*Your task:*
Beginning with the line of the entries below that holds "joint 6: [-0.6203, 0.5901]" and ending with the line that holds "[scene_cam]", transcribe each line exactly as written. Pictures stay out.

*Extracted data:*
---

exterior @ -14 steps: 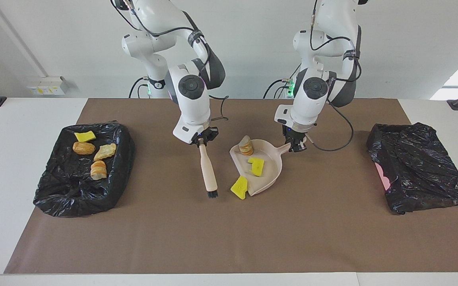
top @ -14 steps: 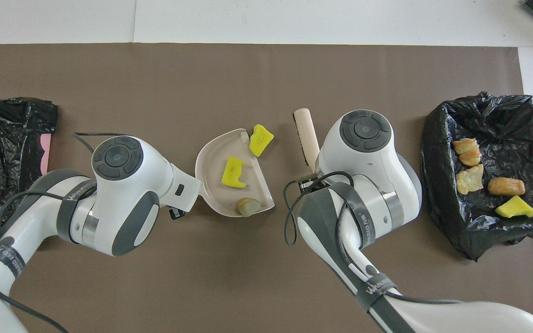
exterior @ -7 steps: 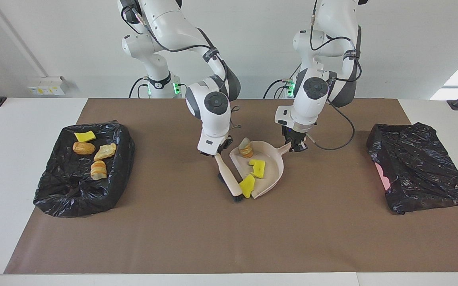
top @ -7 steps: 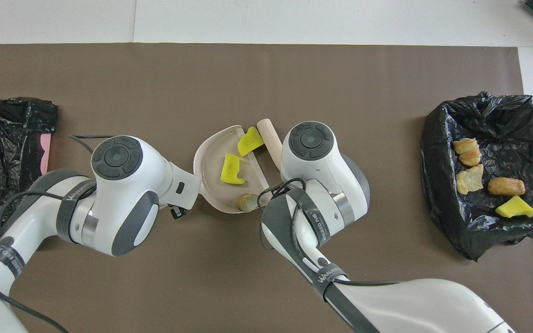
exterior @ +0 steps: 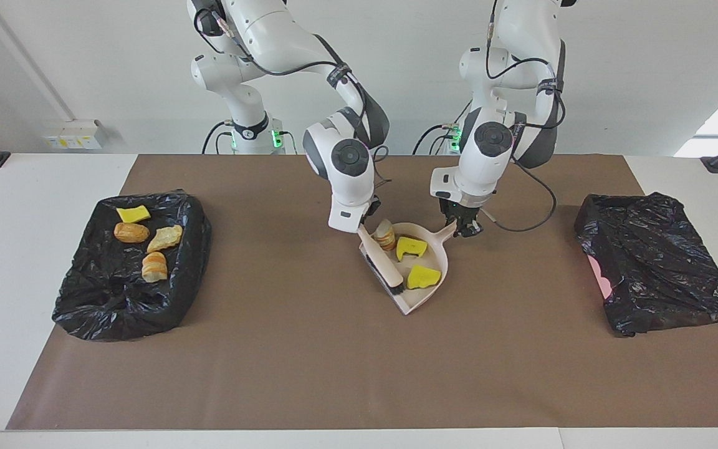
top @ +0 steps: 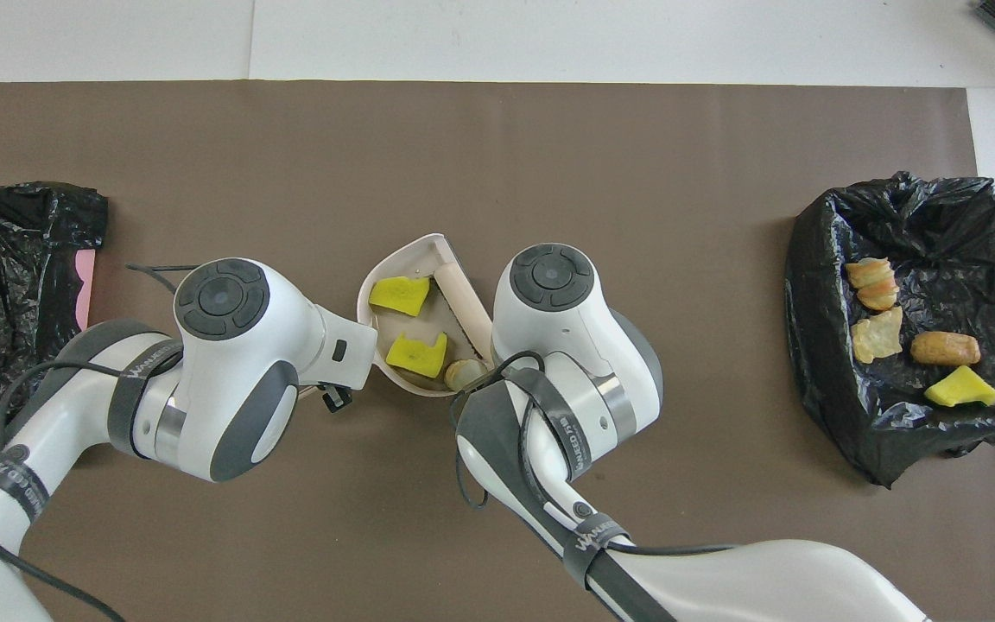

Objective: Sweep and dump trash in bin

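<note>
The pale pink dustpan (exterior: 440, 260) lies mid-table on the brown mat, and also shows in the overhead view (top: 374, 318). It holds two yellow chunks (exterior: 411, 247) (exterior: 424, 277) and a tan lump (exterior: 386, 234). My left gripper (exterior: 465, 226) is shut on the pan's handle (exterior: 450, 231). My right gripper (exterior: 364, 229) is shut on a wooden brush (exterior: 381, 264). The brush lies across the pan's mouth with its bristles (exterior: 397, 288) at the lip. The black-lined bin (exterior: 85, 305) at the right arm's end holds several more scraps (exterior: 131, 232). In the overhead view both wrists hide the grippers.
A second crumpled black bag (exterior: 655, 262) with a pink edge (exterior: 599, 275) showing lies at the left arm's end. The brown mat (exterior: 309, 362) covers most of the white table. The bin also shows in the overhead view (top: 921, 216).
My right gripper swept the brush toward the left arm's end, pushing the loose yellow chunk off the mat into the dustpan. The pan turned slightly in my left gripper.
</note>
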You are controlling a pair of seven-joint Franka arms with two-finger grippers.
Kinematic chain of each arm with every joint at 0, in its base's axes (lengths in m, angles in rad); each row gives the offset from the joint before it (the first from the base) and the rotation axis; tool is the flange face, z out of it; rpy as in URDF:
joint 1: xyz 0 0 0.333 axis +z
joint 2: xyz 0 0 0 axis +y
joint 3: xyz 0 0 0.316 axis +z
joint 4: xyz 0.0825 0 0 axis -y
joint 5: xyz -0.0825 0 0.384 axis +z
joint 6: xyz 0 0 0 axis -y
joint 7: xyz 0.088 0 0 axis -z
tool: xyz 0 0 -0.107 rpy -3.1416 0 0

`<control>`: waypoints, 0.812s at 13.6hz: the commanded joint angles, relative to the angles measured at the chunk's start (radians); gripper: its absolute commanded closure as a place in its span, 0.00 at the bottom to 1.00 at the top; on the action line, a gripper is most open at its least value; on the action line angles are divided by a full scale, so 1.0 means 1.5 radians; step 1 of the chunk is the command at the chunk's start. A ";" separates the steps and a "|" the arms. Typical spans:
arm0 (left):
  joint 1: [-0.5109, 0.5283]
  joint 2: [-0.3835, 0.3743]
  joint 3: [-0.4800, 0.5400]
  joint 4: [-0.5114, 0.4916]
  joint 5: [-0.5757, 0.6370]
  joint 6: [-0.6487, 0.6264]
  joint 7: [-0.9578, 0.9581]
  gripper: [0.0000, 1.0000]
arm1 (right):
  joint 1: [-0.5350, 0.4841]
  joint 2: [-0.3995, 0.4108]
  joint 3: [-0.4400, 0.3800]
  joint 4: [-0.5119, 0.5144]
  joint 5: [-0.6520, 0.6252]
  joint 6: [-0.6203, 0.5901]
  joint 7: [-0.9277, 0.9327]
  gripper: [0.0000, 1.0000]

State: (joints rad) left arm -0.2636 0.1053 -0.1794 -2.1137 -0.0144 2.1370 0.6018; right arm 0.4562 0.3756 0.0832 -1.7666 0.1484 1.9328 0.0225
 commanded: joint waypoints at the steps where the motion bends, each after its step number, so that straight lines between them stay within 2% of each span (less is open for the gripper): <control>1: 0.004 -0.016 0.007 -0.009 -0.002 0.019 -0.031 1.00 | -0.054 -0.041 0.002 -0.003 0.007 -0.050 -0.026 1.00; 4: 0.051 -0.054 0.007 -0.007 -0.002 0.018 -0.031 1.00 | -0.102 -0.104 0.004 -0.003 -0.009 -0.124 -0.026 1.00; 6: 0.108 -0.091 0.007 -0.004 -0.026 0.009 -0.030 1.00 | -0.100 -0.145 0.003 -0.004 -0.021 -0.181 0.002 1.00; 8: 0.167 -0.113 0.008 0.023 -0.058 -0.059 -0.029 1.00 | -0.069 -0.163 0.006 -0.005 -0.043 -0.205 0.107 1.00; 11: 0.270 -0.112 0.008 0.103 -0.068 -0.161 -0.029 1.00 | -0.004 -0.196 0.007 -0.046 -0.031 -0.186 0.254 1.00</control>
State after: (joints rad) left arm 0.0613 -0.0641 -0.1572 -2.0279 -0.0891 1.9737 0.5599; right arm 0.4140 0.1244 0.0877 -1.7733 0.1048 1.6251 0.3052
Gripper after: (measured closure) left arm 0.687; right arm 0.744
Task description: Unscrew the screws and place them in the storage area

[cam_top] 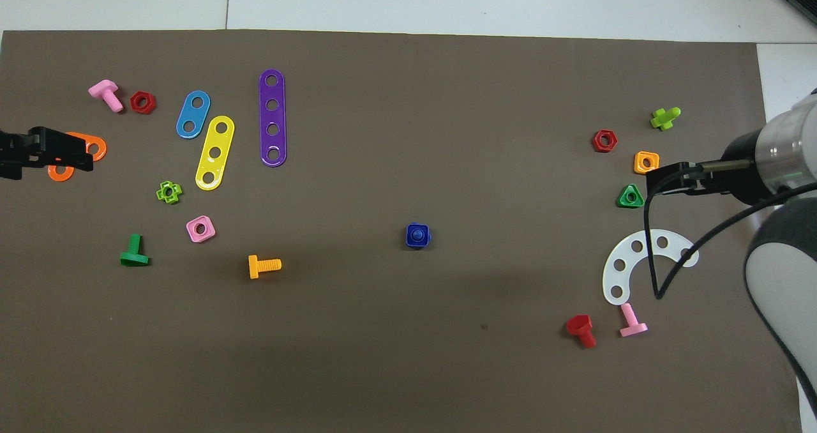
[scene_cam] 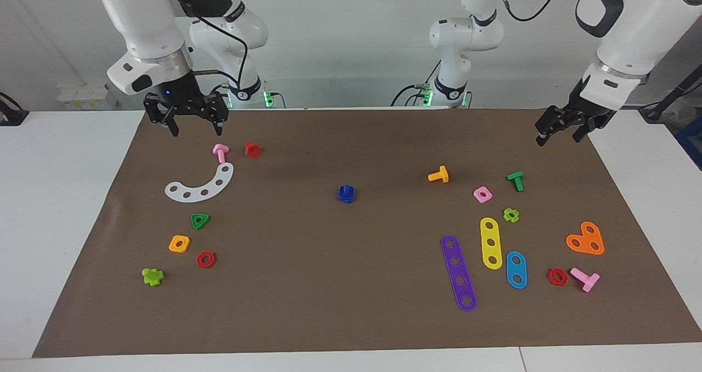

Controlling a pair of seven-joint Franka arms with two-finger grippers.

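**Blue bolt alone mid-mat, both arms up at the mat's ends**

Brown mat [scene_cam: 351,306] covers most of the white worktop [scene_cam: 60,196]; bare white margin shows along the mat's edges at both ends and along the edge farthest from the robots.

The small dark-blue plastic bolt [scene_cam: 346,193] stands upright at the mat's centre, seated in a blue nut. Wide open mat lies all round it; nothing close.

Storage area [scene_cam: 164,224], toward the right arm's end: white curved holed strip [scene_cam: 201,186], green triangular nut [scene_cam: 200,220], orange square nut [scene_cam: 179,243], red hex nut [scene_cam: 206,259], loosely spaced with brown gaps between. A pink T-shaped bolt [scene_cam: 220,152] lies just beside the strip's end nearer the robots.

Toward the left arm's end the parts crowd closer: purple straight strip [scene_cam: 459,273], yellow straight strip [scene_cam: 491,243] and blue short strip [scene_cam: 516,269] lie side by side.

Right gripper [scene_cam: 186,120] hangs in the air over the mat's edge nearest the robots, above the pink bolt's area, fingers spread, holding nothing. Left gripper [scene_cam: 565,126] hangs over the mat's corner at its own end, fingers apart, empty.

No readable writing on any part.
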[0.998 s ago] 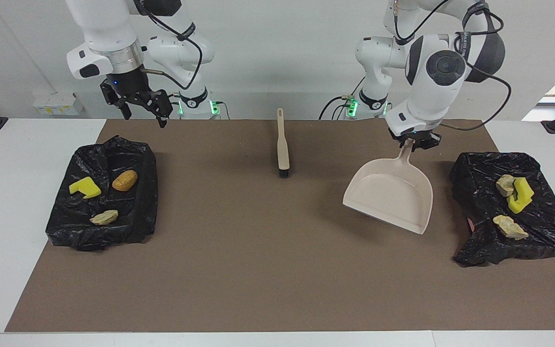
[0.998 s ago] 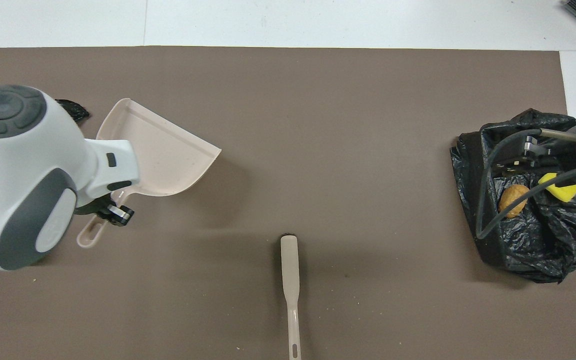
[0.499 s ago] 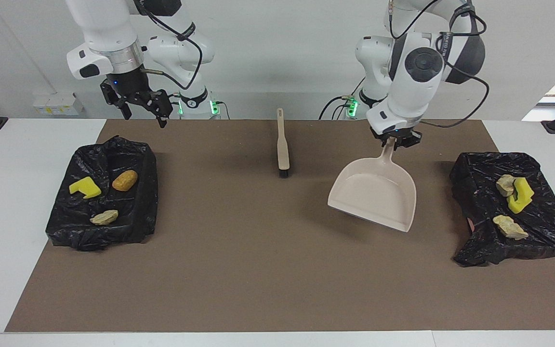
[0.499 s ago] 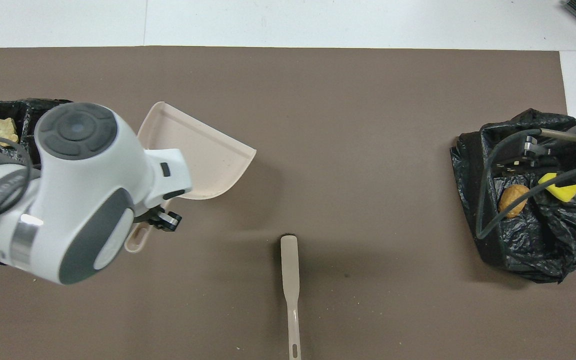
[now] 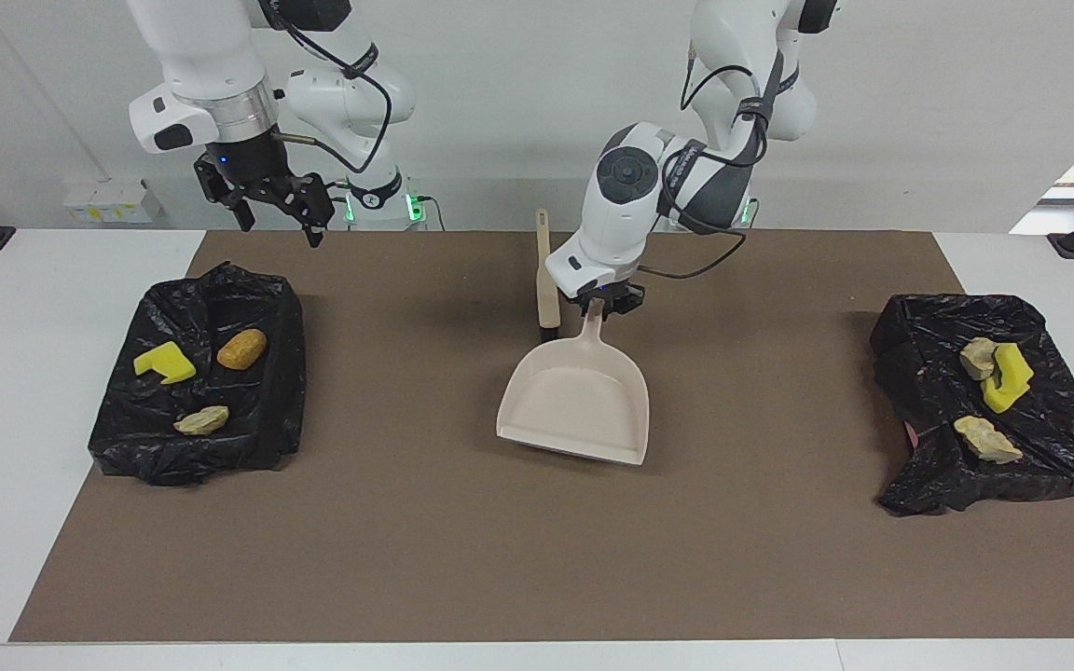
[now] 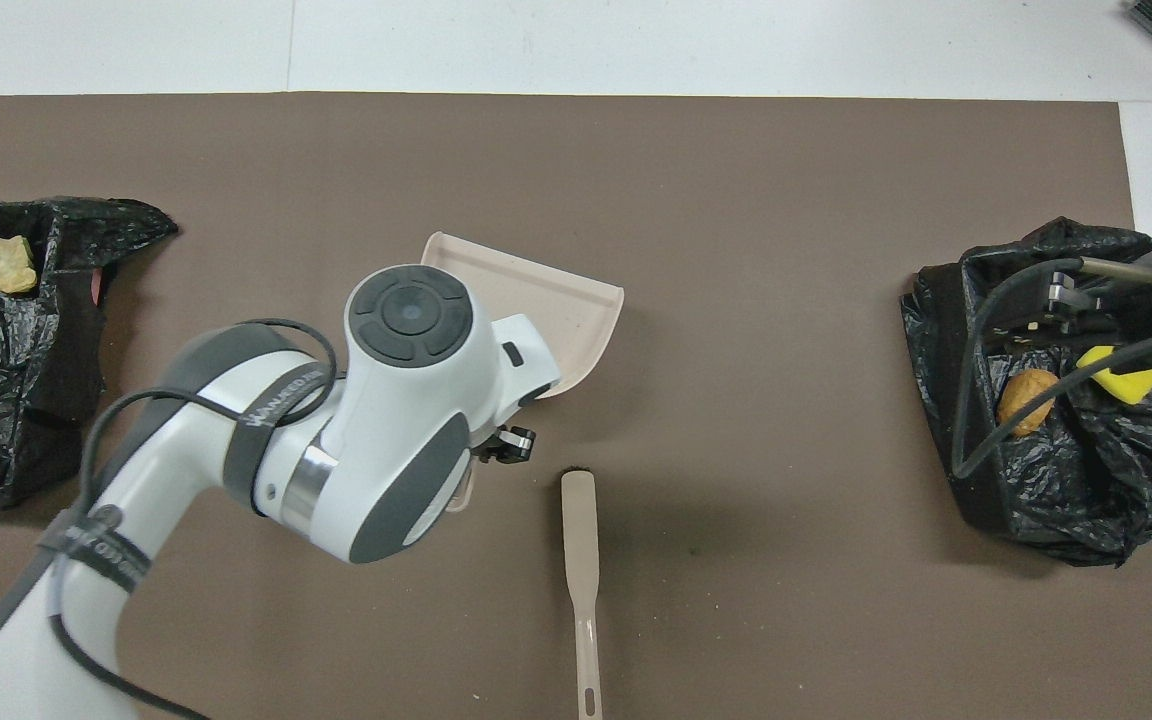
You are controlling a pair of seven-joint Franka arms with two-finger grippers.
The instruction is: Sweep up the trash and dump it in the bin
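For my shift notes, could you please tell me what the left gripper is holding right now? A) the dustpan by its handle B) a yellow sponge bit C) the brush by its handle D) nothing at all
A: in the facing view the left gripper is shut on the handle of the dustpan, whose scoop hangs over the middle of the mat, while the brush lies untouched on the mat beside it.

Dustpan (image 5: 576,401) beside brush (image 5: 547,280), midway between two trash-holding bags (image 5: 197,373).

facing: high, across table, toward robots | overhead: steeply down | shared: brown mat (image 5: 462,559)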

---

*Answer for the task:*
  joint 6: [-0.6203, 0.5901]
  joint 7: [-0.9277, 0.9327]
  gripper: [0.0000, 1.0000]

State: (joints rad) left arm -0.2636 0.1053 -0.1794 -2.1137 -0.0144 2.1370 0.6018; right arm 0.4562 0.3756 0.0832 -1.7666 0.1484 1.9328 0.0225
 commanded: joint waypoints at the steps where the motion bends, each after its step number, so that straight lines between them stay within 2% of each span (less is open for the gripper): <control>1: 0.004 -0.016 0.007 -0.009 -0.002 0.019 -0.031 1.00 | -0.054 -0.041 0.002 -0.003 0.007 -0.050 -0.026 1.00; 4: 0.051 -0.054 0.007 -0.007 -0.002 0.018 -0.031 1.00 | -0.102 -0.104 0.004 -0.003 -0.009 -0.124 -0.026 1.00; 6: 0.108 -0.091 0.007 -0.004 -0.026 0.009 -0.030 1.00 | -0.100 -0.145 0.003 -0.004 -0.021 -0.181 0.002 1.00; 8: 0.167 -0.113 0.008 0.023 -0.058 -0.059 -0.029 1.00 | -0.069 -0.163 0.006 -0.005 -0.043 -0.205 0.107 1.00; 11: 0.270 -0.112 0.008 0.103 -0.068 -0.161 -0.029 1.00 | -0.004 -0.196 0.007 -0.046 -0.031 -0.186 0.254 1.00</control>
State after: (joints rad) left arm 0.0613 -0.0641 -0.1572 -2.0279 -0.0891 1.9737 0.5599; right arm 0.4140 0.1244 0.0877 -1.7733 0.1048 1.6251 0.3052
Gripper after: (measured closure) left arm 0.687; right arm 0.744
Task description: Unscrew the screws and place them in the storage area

[cam_top] 
[scene_cam] 

What the exercise asked for is complete.